Beyond their borrowers, Austin said her organization is also considered risky. The proposed changes to the CRA likely wouldn’t have much impact on The Works’ programs since they already receive comparatively less CRA funding that many other organizations.

Those organizations, Austin noted, have less longevity and experience while The Works has a consistent history of repayment and ample assets and capital for collateral.

The Works' communities are majority-black and include some of the most severely under-resourced neighborhoods in the country.

Austin said the historic discrimination in traditional lending is alive and well today, and it's levied against both her borrowers and her organization, whose staff is majority-black.

“There’s clearly some bias ... mostly because of racial discrimination,” said Austin.
 

WHO TAKES THE RISK?

Larger lenders often dispersed CRA funds by lending to local community development corporations, CDFIs, and other community-based lending partners.

Those organizations are typically already working in low-income, low-wealth communities. They use CRA-related funds to target those “high-risk” borrowers and neighborhoods with homebuyer education and support programs, entrepreneurial education or incubators, and low-interest, low-payment loans.

They also spend CRA-related funds on home rehabs, repairs, and new construction of affordable single-family and multifamily homes and commercial properties.

In the Mid-South, those community-based lenders include The Works, United Housing, Frayser CDC, Communities Unlimited, and many others.

“People mostly look to us for help with budgeting, credit and access to home repair,” said Schaftlein. “We are builders and developers and also have homes for sale.”

Austin said the CRA’s structure benefits the large lenders subject to the CRA mandate.

Large lenders can lend directly to low-income borrowers and assume the risk of default or they can lend to their community-based partners. Those loans still count towards CRA compliance, but it's the partner that uses its capital and assets as collateral and assumes the risk.

Banks benefit from compliance. CRA compliance ratings affect applications for new charters, new branches and relocations, consolidations, mergers, and acquisitions. 
 

The Last Big Change

Austin previously worked in the banking industry.

She said the more individualized approach to lending that her current staff takes was more common prior to the 1990s. She saw firsthand the shifts in the industry and the CRA.

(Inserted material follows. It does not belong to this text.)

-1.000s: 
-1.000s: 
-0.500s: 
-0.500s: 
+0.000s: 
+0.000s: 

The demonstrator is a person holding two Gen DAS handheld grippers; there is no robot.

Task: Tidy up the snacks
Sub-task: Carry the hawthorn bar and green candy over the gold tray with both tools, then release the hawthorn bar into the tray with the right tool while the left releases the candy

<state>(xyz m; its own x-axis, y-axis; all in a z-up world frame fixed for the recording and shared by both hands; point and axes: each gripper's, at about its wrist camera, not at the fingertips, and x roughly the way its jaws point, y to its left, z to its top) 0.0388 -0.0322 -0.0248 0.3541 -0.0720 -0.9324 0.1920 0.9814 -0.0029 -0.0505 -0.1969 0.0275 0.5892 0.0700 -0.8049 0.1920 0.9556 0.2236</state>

“In the 90s, we had a lot more locally owned banks. At that time, families and individuals could qualify for loans much easier,” said Austin.

Smaller banks offered portfolio products which they owned and seasoned prior to selling them into the secondary market. A seasoned loan is one that has been paid on time for a sufficient amount of time to give a lender the reasonable belief that it will continue in a like manner.

Austin said now, traditional lenders regularly pass their loans to companies like Fannie Mae that service millions of loans with no connection to the people or communities they’re serving or understanding of their needs. They’re less likely to approve “risky” loans.

“As banks have grown and been bought out, relationships have changed and so does lending authority. Local officers often don’t have the authority to approve loans,” said Austin.